散歩の神様の神社から程近い川沿いの民家。

昔は豪農で辺りの田畑の大地主だったが、

先代が農地のほとんどを宅地として売り払い、散財して使い果たして亡くなった。

ミエコが遺産を相続した時、家とその横に狭い畑が残っているだけで、

農家とさえ呼べない状態だった。

生計は自分の年金と娘のパートの収入だけで、細々と暮らしている。

狭い畑を駐車場にしてはどうかとか、アパートでも建ててはどうかとか、

いろいろ言う者もあったけれど、

借金して建物を建てても借金返済に家賃収入のほとんどを取られ、

修繕費だのなんだのを考えると、

一歩間違えれば銀行に担保に取られて何もなくなってしまうように思えたから、

今のまま孫に僅かでも財産として残してやりたいと思っていた。

それに、確かに畑としては狭いが、宅地にすればかなりの広さで、

農地として使い続ければ、税金も安く済むし、相続税も取られない。

そして、狭い畑とは言え、3人家族が食べる野菜の収穫には十分過ぎるものだった。

家も、昔の豪農の家だけに、平屋だけれどそこそこの広さがあり、広い庭もあった。

家と畑を合わせると、宅地にすれば土地代だけで1億を軽く超えるだろう。

だから、収入は少なくとも、外見上は資産家だ。

だから、妙な詐欺組織にも狙われる。

昼過ぎ、娘のトモコはパート先のスーパーに、孫娘のチエは学校に行っており、

ミエコ1人で家に居る時間だった。

家の玄関には、昼間年寄り一人で居る事が多いので、トモコが気を利かせて、

『悪質な訪問販売お断り! 

拒絶の意思を表明している消費者への勧誘は、市の条例などで禁止されています。
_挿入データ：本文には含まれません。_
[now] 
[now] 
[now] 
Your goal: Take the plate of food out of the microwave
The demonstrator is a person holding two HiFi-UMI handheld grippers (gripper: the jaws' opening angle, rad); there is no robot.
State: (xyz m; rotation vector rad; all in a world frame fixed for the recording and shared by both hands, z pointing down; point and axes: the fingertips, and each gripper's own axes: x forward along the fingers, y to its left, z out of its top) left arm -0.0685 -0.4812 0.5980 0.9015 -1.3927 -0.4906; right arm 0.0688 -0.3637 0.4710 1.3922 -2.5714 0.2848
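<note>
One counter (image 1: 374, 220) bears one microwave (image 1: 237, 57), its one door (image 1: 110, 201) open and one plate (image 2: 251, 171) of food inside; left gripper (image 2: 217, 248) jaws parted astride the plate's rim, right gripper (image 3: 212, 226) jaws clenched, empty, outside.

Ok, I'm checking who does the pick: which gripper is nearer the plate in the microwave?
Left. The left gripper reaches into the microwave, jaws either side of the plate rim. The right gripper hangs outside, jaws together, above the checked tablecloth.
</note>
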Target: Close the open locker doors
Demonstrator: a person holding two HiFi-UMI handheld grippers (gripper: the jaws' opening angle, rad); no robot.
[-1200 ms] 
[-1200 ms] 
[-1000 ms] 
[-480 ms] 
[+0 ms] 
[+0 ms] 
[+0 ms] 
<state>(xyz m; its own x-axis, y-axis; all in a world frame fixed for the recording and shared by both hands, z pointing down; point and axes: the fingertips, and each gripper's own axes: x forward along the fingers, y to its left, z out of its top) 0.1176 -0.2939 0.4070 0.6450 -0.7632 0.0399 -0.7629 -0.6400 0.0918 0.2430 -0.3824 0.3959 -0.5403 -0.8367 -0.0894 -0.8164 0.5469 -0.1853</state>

』

の張り紙を貼っているのに、

その男は気にする事無く、

ドアホンのボタンを押した。

男の名はタダシ、28歳独身の詐欺会社社員。

勿論表向きは、ちゃんとした住宅リフォーム会社の社員である。

ミエコはドアホンのチャイムを一度目は無視した。

郵便や宅配業者だと大抵ドアホンを押した後、

「宅配です」とか「書留です」とか声をかけてくれるのだが、

押し売りの類は大抵無言で、

返事が無ければ直ぐにあきらめて立ち去ることが多かったからだ。